WE MAY be in the middle of a once-in-a-lifetime mining boom, but 2011-12 has been a year many investors probably would rather forget. The biggest assets most people own superannuation and property have been buffeted by a nasty combination of global weakness and wrenching change in the domestic economy.
Super funds are set to eke out a 0.5 per cent gain over the financial year, SuperRatings says, while the S&P/ASX 200 is on track to fall 10 per cent after more eurozone turmoil. Capital city house prices have slumped an average 4.5 per cent.
With so much bad news, it's easy to get despondent. Consumers have not been this pessimistic about their finances since the early 1990s recession, a Westpac index shows. Wary investors have quit sharemarkets and rushed to safe havens, dragging government bond returns to record lows.
Yet, in spite of all this, key economy-wide figures suggest things might not be as bad as we think. For one, the pervasive sense of gloom has hardly stopped people hitting the shops.

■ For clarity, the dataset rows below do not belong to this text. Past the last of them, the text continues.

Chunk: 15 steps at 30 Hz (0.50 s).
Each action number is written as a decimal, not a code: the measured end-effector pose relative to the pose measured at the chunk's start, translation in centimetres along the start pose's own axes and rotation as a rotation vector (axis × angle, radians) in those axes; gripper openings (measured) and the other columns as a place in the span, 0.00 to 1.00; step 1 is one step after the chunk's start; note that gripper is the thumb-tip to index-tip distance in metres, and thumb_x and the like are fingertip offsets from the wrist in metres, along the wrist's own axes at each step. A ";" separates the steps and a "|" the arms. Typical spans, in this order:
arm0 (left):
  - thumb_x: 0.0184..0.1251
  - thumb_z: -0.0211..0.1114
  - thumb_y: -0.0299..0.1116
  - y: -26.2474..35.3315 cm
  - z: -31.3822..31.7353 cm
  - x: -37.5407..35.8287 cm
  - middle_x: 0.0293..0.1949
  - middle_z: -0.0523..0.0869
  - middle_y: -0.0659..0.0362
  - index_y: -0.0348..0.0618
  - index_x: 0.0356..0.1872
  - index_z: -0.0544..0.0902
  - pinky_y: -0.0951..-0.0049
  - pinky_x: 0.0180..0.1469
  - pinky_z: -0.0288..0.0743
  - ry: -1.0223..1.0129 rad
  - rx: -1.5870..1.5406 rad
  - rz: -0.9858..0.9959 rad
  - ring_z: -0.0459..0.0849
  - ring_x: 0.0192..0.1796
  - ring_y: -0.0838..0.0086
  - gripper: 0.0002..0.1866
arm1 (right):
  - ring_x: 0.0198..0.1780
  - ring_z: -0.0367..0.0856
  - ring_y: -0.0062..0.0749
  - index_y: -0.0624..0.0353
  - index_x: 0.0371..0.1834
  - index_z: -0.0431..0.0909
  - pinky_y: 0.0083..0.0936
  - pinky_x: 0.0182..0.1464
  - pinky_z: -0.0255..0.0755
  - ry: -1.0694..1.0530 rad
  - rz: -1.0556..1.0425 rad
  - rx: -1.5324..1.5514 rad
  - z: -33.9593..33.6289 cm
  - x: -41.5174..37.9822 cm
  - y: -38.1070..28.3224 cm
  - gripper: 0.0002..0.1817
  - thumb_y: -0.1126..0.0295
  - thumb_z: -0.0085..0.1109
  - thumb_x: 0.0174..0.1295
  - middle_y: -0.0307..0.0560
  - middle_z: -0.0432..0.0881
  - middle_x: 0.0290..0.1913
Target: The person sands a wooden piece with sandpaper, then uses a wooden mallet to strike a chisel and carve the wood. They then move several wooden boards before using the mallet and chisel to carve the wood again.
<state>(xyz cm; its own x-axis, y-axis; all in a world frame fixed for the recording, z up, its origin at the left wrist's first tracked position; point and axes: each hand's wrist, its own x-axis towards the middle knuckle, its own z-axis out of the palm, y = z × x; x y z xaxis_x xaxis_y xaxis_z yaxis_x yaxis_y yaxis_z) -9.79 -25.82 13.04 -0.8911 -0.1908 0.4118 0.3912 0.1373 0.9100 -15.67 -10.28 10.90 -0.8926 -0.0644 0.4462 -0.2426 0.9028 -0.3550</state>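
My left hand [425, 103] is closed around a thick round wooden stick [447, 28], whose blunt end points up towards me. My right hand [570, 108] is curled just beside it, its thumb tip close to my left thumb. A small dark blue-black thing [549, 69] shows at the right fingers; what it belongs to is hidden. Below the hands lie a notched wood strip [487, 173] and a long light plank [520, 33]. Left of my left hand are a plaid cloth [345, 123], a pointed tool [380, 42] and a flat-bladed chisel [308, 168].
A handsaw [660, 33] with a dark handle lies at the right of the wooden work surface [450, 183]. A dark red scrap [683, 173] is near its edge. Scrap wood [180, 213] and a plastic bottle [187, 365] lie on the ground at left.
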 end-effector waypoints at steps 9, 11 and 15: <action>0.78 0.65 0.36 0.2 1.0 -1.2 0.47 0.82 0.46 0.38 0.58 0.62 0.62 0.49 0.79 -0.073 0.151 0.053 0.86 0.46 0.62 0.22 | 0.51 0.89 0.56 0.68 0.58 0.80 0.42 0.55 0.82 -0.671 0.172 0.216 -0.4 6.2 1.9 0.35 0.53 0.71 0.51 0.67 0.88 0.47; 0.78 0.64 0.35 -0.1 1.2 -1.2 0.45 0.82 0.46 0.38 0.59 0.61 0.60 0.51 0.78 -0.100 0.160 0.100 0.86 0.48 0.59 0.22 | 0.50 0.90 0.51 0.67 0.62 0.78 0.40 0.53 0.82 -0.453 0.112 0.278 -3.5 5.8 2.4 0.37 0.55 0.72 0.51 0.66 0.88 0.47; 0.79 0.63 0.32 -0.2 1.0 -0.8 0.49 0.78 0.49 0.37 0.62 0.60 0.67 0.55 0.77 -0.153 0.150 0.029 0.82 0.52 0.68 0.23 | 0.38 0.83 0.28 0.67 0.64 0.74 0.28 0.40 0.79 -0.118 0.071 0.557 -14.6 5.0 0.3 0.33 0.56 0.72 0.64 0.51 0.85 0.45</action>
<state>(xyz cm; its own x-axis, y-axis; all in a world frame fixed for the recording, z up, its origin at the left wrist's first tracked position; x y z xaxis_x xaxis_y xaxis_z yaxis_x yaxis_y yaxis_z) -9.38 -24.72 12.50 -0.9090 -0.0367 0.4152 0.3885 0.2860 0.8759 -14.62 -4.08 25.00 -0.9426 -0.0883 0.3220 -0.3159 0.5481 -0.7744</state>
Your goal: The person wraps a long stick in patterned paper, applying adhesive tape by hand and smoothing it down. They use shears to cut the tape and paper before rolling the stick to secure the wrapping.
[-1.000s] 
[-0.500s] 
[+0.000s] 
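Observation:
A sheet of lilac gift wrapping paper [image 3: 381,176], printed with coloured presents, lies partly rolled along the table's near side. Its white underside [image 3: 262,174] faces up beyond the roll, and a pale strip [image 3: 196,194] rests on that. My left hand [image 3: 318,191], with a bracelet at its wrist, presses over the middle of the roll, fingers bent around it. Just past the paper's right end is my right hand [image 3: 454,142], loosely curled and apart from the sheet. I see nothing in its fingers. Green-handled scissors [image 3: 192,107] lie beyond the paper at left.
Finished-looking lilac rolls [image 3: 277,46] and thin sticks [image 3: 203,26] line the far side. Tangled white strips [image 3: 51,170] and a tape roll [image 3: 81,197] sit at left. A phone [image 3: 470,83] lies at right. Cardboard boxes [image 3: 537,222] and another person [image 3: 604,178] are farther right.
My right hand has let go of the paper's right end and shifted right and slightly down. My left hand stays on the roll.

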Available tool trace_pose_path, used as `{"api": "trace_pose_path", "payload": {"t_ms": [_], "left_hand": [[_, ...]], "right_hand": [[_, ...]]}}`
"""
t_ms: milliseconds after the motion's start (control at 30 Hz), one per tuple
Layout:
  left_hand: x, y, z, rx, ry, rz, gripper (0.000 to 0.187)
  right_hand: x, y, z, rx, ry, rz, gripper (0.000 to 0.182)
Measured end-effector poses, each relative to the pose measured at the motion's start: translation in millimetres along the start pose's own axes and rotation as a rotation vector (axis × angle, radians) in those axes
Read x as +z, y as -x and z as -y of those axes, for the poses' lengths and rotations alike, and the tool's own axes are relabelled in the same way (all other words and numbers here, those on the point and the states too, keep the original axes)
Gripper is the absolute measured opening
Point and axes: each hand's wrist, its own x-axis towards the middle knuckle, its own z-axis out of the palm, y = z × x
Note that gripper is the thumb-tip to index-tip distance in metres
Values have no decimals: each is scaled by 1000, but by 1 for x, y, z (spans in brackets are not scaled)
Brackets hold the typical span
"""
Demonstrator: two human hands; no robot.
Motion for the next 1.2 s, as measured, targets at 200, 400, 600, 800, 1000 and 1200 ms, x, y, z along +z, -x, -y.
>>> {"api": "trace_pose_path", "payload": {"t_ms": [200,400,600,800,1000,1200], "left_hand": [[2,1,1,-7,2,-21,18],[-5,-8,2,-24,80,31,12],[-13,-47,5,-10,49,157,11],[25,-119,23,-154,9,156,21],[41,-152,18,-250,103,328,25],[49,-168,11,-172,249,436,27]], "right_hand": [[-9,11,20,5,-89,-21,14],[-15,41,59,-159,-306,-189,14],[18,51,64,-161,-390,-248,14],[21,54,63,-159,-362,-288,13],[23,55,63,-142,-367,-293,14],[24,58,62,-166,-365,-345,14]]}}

A TD Securities strategist, Alvin Pontoh, pointed out this week that consumers' bleak mood would normally be consistent with annual spending growth of about 2.5 per cent. In the year to March, however, official data showed a 4.3 per cent jump in consumer spending. "Consumers are saying one thing and doing another," Pontoh says.
Official readings of the jobs market also are stronger than the highly publicised lay-offs of recent months suggest. And it's not just mining jobs that are being created.
In the year to May, the biggest job gains came in professional services, which created 77,600 positions.
JPMorgan's chief economist, Stephen Walters, says this suggests the economy has got far more going for it than just mining.
"Most of the jobs have been created in services like science or health care. That's implying that it's still a pretty decent economy."
As well, many households are about to receive tax cuts or higher benefits. Overcompensation for the carbon tax is forecast to leave many lower and middle-income households financially better off.
People earning more than $80,000 will receive no tax cuts, and many will lose benefits on health insurance. But, overall, the UBS chief economist, Scott Haslem, estimates the wave of payments and tax cuts will help lift households' "free cashflow" (income after interest, petrol, tax and utilities bills) by 8 per cent in the year to March 2013. That's double the 4 per cent of the previous year.
These reasons for confidence, however, have been swamped by the persistently worrying news from overseas. In response, households have been pulling their heads in. They're still spending but no longer willing always to bid up house prices. Housing credit growth has slowed to a record low of 5.1 per cent a year, compared with 20 per cent in 2003.
"They're seeing what's going on in Europe and thinking, 'maybe carrying all that debt is not such a good idea, maybe I should start paring back a bit," Walters says.
The economy-wide effects of this move towards greater caution have become clearer in the past year. Entire industries that profited from debt-fuelled consumption are finding themselves under pressure, with margins being squeezed from retail to banking.
This week's second profit downgrade from Boral in as many months also showed the slow housing market is affecting some manufacturers.
As the year wore on, investors also became increasingly concerned about a slowing in Australia's biggest trade partner: China.
The Purchasing Manufacturers Index, a gauge of China's industrial activity, has fallen to below 50 points, indicating activity is well below average levels.
A fund manager at Pengana Capital, Tim Schroeders, says investor fears of a slowdown have spread beyond China to all the so-called BRICs Brazil, Russia, India and China. "What we've seen is a significant slowdown not only in China, but more importantly economies such as India and Brazil," he says. "Basically they cannot sustain the high growth rates with a developed world that's growing at sub-par levels."
This realisation of a weaker growth environment has sparked a rush for high quality companies that are well financed while speculative mining stocks are out of favour.
"Single project companies that are at the beginning of spending large amounts of capital are extremely vulnerable," Schroeders says.
Finally, it's become clear that commodity prices have probably peaked. The price of iron ore may seem far removed from households, but the fall in prices means the economy is no longer receiving a free boost to national income. This translates to weaker growth in wages and profits.
All up, two of the surefire wealth creators of recent years a buoyant property market and rising commodities prices have come off the boil in the past year. Is it any wonder people are feeling gloomy, even if aggregate figures suggest the economy is still in pretty good shape.